Margaret Ann Stephens
My great-grandmother, Margaret Ann Stephens, was born in 1890. She was born in an age where, we are told, that marriages lasted until death and illegitimacy was frowned upon. She was the 3rd of 6 children and seems to have been a one-off. From this distance I’m not sure if I’m impressed by the way she did what she wanted or disapproving of how she lived her life and the pain that must have caused to the people around her.
When I first started researching my family tree I knew that my grandmother, her first child, was illegitimate; I knew that she had married Grandpa Osborne and had my auntie Nancy, divorced Grandpa Osborne and married Grandpa Evans and had my uncles David and Sam; then when Grandpa Evans died she remarried Grandpa Osborne and had my uncles Jimmy and Malcolm. The “divorce” sounded a bit dodgy given it was the 1920s and they weren’t easy to come by and it was an old joke that all the Osbornes looked like Evanses and vice versa. I also remember an old story being told that when she died, 3 people turned up at (or just after) her funeral claiming to be her only legitimate children and wanting to know if she had “left” anything; apparently my Uncle Jimmy told them that if that was the case he’d be happy to let them pay for her funeral and no more was heard from them.
My mother happened to have a copy of Nancy’s birth certificate (long story!) and sure enough it looks as if Margaret Stephens and James Osborne were married. Except they weren’t. When I started digging I found that Margaret has married within months of my grandmother’s birth. My grandmother was born on 22 August 1907 and Margaret married a man called David Gear on 4 January 1908. I had scoured the Birth Indexes for children and there were several possibilities but nothing I could be sure of as the mother’s maiden name wasn’t recorded in the index until 1912. It has always seemed unlikely that my grandmother was David Gear’s daughter as I know she brought up by her gradmother.
Today I stumped up to buy some credits to look at the newly-released 1911 census. It was money well spent! In 1911 Margaret was still living with David Gear and their 2 daughters, Christianna and Elizabeth. My grandmother appears living in her grandparents household, in the same village. Margaret can’t have stayed with her husband for long after that because she gave birth to Nancy in August 1913. There is no record of a marriage between her and James Osborne around the time of Nancy’s birth.
Her next marriage was to David Evans in 1917 where she used her maiden name to marry him in Bridgend. As far as I know David Gear was alive and kicking back in Swansea. Also, when a widow marries it is usual for her to give her married name and her maiden name is noted seperately. It looks as if she wanted to appear as a spinster when she married David Evans. After he died she married James Osborne (finally!) in 1923 and she appears as Margaret Ann Evans, formerly Stephens. Of course neither of these marriages was legal as, up to this time, I can find no record of David Gear’s death.

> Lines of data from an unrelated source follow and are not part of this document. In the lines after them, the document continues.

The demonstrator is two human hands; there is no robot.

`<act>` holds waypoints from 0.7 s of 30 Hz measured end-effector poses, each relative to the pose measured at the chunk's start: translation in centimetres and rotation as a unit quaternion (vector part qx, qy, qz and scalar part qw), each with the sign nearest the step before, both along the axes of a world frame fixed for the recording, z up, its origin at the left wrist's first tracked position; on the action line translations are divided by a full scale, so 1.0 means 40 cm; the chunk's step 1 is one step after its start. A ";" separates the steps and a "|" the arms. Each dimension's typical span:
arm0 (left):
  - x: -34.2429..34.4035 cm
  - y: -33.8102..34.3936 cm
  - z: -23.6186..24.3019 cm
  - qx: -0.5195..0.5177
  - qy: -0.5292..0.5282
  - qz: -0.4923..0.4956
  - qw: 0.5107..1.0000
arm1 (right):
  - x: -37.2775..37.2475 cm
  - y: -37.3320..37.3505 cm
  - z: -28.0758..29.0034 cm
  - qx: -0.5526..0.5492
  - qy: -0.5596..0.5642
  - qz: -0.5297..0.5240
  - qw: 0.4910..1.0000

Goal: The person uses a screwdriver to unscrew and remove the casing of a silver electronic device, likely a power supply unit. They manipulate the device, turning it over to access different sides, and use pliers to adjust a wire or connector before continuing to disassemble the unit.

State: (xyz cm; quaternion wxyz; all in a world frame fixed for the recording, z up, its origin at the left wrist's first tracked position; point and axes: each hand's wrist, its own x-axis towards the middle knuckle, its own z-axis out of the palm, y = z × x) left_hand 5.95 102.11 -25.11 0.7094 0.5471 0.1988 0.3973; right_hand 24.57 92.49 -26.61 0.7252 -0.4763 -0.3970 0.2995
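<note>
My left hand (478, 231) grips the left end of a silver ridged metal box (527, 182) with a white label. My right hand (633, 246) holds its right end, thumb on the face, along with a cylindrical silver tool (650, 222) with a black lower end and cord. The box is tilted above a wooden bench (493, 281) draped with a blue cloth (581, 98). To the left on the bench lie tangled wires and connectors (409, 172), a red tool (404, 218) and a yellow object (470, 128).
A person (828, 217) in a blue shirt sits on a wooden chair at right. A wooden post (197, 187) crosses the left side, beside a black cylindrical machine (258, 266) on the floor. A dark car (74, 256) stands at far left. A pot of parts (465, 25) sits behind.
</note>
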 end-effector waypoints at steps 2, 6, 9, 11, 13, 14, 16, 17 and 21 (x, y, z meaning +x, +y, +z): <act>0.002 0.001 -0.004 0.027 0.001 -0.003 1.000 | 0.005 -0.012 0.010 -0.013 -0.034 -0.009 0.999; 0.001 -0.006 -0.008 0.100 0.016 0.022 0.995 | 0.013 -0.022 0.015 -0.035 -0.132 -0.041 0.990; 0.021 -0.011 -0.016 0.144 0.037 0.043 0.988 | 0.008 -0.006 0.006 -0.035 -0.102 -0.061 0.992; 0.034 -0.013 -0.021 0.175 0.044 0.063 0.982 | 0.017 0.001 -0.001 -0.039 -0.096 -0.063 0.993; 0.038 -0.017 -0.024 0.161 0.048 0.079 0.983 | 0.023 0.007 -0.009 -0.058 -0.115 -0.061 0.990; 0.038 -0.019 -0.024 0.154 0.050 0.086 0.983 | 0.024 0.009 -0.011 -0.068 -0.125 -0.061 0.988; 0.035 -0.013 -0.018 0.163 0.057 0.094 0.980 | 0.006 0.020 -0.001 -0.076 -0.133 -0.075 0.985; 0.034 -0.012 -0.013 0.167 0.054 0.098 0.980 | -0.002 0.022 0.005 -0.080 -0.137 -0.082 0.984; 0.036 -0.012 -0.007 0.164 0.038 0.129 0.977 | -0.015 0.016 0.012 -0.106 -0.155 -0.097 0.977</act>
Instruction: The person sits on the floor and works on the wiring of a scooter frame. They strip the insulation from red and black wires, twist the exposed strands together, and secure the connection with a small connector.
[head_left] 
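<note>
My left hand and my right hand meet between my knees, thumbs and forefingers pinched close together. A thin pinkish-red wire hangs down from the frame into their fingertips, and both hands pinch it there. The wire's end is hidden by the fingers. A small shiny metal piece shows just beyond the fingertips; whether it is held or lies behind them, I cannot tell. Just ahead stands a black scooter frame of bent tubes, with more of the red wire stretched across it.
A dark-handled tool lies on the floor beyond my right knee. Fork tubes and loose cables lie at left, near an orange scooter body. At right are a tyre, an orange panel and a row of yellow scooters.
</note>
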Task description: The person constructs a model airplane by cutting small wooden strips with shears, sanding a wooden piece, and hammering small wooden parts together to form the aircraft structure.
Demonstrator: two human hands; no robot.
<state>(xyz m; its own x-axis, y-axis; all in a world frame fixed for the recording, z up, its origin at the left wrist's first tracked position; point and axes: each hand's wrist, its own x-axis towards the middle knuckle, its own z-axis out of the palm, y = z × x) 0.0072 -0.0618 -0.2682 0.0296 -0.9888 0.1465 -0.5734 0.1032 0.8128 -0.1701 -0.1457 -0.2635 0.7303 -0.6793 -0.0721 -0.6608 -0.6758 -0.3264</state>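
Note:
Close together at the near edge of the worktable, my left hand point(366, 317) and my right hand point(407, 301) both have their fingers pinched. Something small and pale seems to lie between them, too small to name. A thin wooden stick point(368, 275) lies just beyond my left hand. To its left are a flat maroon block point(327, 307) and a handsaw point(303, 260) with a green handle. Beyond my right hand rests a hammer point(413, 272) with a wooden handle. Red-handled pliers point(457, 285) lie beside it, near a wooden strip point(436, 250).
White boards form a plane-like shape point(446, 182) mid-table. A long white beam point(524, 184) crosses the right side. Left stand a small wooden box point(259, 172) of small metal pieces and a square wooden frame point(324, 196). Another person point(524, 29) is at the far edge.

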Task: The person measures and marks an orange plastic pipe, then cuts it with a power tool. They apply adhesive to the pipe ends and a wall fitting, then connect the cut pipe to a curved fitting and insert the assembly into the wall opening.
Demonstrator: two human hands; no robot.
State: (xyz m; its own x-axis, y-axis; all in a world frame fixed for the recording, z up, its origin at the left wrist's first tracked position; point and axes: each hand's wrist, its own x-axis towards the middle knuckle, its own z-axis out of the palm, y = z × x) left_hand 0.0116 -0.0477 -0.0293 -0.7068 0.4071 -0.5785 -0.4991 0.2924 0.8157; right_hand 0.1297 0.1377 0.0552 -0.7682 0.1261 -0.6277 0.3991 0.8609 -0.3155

She strikes me as a woman who lived very much for the men in her life, rather than her children. My grandmother’s relationship with her was always strained and she had two other children that she completely walked away from. My uncle Sam apparently regarded my grandmother as more of a mother figure in his life rather than a sister. A little aside about Sam; until he joined the navy in the late 30s he had no idea he was an Evans, he’d always thought he was an Osborne and went by that name. It was only when he had to take his birth certificate to the recruiting office when he joined up that he found out his name was Sam Evans! In the end Margaret got religion in mid-life and converted to catholicism. It is supremely ironic (and not a little hypocritical) that she had at least 2 of her grandchildren baptised under their mothers’ maiden names because she felt that their marriages weren’t valid (either in law and/or the eyes of the Church). While I know for a fact that one of them wasn’t, it seems incredibly judgemental of her given her own history.